Afterward, Wu, the daughter of Taiwanese immigrants who benefited from birthright citizenship and gave beginning to her third little one this previous January, stated, “Whereas this nationwide second isn’t the one which I — and so many households — had hoped for, I’m grateful that my daughter will get to name this metropolis residence.”
“Boston just isn’t a metropolis that tolerates tyranny,” Wu stated.

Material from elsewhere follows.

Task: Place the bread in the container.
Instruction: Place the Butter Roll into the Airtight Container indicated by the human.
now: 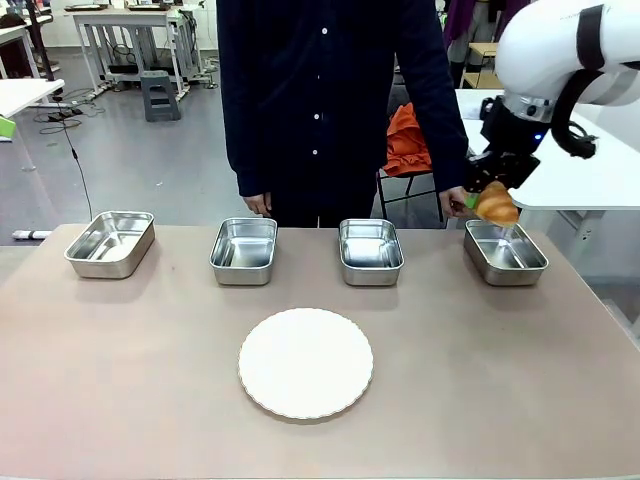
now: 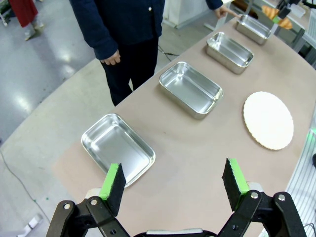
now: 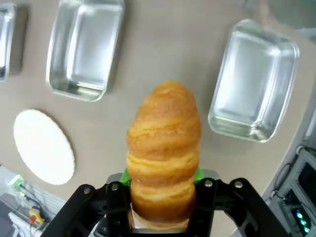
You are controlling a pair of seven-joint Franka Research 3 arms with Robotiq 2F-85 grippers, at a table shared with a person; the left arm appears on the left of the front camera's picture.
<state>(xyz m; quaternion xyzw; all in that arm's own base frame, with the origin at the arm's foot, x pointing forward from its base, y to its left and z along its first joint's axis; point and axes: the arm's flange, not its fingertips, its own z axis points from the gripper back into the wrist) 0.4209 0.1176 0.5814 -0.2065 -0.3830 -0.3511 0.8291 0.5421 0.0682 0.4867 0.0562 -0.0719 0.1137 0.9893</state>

Notably, amid a Suffolk Superior Court docket trial that can decide the destiny of town’s public-private plan to rehab Franklin Park’s White Stadium for a brand new professional girls’s soccer workforce, Wu defended the $200 million undertaking that’s divided the neighborhood in her speech, saying it can profit Boston Public Colleges college students.
She additionally touted her administration’s efforts to enhance housing affordability, which her opponent within the mayoral race Josh Kraft has sought to grab on as one in every of her vulnerabilities, and introduced a sequence of initiatives, together with round housing.
Wu introduced plans to launch town’s first-ever anti-displacement plan to assist stabilize households, a co-purchasing pilot program to assist residents buy multi-family houses with 0% deferred curiosity from town, and increase its workplace to residential conversion program to universities and employers seeking to reactivate workplace buildings as dorms or workforce housing.
The mayor additionally introduced a plan to sort out excessive vitality payments by a “historic new partnership with Eversource and Nationwide Grid that can ship greater than $150 million in state funding for our residents to improve their houses and decrease their payments.”
Following current approval from the Zoning Fee, after it initially struck down the mayoral initiative to hurry up net-zero emission necessities, Wu stated, “as a result of buildings are the most important supply of metropolis emissions, beginning this summer time, all new huge buildings in Boston can be net-zero from day one.”
Opposing Zoning Fee members had cited issues with prices to builders, saying rushing up net-zero necessities could hinder the manufacturing of housing throughout an affordability disaster.
The mayor additionally introduced one other enlargement of town’s free museum program, introduced as a pilot for BPS households in final yr’s state of town tackle, to incorporate Boston’s revolutionary websites for all Boston faculty households.
Wu’s opponent within the mayor’s race, Josh Kraft, stated the image wasn’t as rosy as she made it out to be.
“All of us desire a stronger and extra vibrant metropolis, however the state of town underneath Mayor Wu is headed within the flawed course,” Kraft stated in an announcement to the Herald.
“New housing manufacturing has floor to a halt, the issues at Mass and Cass have been pushed out into many neighborhoods, the identical faculties proceed to fail our youngsters, poorly deliberate bike lanes have clogged our streets, and our residents are paying larger taxes because of a bloated payroll and irresponsible fiscal administration.”